Casey Luskin seems to have a bit of a problem performing probability calculations. His claim is that, for a mouse with a mutation rate of 2*10^-9 per base pair per generation, it would take 125 million years for every single base pair to become subsituted (in the absense of selection).

"Carroll claims that the mutation rate for mice is 2 x 10^-9 per base pair per generation, and other sources indicate that mouse generation time is 3 months. This means that a non-functional mouse 'pseudogene' should be completely rewritten in about 125 million years. According to Neo-Darwinists, humans and mice supposedly shared a common ancestor between 75 and 125 million years ago, which means that any such shared 'pseudogenes' could have been 60%-100% rewritten by neutral mutations. Could we still recognize a 'pseudogene' [were it] 60% rewritten? 75%? 100%?"

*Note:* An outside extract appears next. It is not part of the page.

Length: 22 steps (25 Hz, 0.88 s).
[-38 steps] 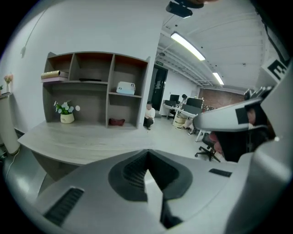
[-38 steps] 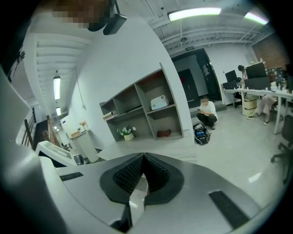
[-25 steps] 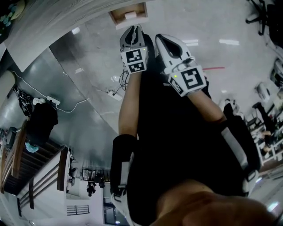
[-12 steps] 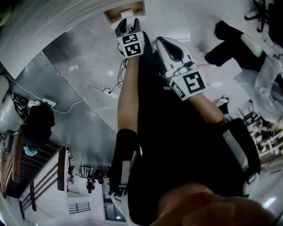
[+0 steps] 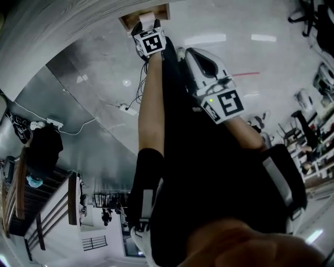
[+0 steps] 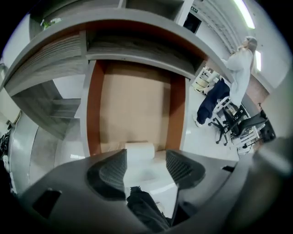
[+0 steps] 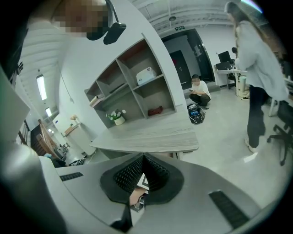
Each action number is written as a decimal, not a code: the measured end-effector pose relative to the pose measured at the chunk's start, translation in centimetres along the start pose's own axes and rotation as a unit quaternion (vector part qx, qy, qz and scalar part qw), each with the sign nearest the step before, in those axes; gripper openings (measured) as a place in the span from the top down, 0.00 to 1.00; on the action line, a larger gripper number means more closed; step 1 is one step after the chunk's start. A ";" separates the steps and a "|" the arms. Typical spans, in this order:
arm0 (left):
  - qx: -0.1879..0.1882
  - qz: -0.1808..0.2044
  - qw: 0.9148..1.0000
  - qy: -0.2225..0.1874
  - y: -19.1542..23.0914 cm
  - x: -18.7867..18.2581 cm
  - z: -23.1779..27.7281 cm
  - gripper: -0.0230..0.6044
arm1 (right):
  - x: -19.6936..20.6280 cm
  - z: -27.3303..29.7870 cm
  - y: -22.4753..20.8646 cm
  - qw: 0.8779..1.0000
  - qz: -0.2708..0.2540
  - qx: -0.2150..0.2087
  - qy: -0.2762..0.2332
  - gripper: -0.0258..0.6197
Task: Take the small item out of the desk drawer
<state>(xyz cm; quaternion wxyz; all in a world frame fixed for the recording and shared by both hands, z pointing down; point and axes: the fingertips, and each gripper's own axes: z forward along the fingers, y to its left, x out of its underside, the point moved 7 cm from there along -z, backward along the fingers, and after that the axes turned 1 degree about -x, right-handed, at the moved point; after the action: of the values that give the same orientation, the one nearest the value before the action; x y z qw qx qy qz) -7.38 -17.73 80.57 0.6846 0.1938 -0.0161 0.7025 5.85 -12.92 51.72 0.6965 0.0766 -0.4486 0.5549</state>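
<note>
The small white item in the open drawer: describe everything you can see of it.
The small white item is a plain, smooth block with rounded edges, lying flat on the brown floor of the open wooden drawer, near its front end. The left gripper faces it, jaws opening; it lies just past the tips, untouched.

Open-plan office: grey wood-grain desk [image 7: 146,137] with a pull-out drawer [image 6: 132,109], cubby shelving [image 7: 137,87] behind it holding a potted plant [image 7: 118,117] and a white box [image 7: 146,74], wheeled office chairs [image 6: 236,121] draped with dark clothing, polished pale floor [image 5: 235,26], ceiling strip lights [image 6: 242,11], power strip [image 5: 125,108] with trailing cables, one person standing [image 6: 241,59], another crouching [image 7: 199,93] across the room
</note>
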 end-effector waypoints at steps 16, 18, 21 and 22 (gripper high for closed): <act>-0.027 -0.016 0.997 0.076 1.0 0.0 4.0 0.51 | 0.8 1.0 -0.8 0.999 0.036 0.014 0.010 0.97; -0.031 -0.019 0.996 0.080 1.1 0.0 4.2 0.51 | 1.1 0.8 -1.0 0.999 0.029 0.016 0.013 0.97; -0.034 -0.014 0.996 0.086 1.0 -0.2 4.4 0.51 | 1.2 0.6 -1.4 0.999 0.027 0.020 0.015 0.97; -0.035 -0.012 0.995 0.088 0.9 -0.2 4.6 0.51 | 1.2 0.5 -1.6 0.999 0.024 0.020 0.016 0.97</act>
<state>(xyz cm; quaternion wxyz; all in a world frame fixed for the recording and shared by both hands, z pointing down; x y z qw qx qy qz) -7.09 -19.32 84.92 0.6980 0.1073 0.0220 0.7077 6.91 -12.98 53.52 0.6881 0.0711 -0.4277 0.5819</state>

The calculation is fairly simple to perform, and I'll break it in 3 steps:

(1): Mutation rate = 2 * 10-9 mutated-base-pair / generation = 0.000000002 mutated-base-pair / generation.

(2): 0.000000002 mutated-base-pair / generation * 4 generations / year = 0.000000008 mutated-base-pair / year.

(3): Take the inverse to make the units "years per mutated-base-pair" (i.e., how long will it take to guarantee that a given base pair is mutated or "rewritten"), and you get 125,000,000 years per any given mutated-base-pair.One can also frame the calculation slightly differently by recognizing that there are 4 generations per year for mice:

0.000000002 mutated-base-pair / generation * 125,000,000 year * 4 generation / year = 1 mutated-base-pair.

So, 0.000000002 * 125,000,000 *4 = 1 is his probability argument, which is, of course, extremely wrong. Casey Luskin, you can't simply add probabilites together. If you could, then you would be 200% certain that all bases would be substituted after 250 million years. This is obviously nonsensical. Using this "logic", Luskin should also argue that after six rolls with a dice, you are 100% certain to get a "1". A more correct calculation would be to take 1 minus the inverse of the probability of a substitution raised to the power of the number of possibilities for substitutions:

1-(0.999999998^(4*125,000,000))=0.63. I.e. after 125,000,000 years, there is a 63% chance that any given base pair has mutated once. (There is also a roughly 40% chance that any base pair has mutated twice and a 25% chance that it has mutated three times. Several mutations at the same site could potentially restore the original base pair.)

"Evolutionists" sometimes accuse creationists of not understanding probability calculations, something that sometimes is warranted and sometimes is not. In Luskin's case it certainly is.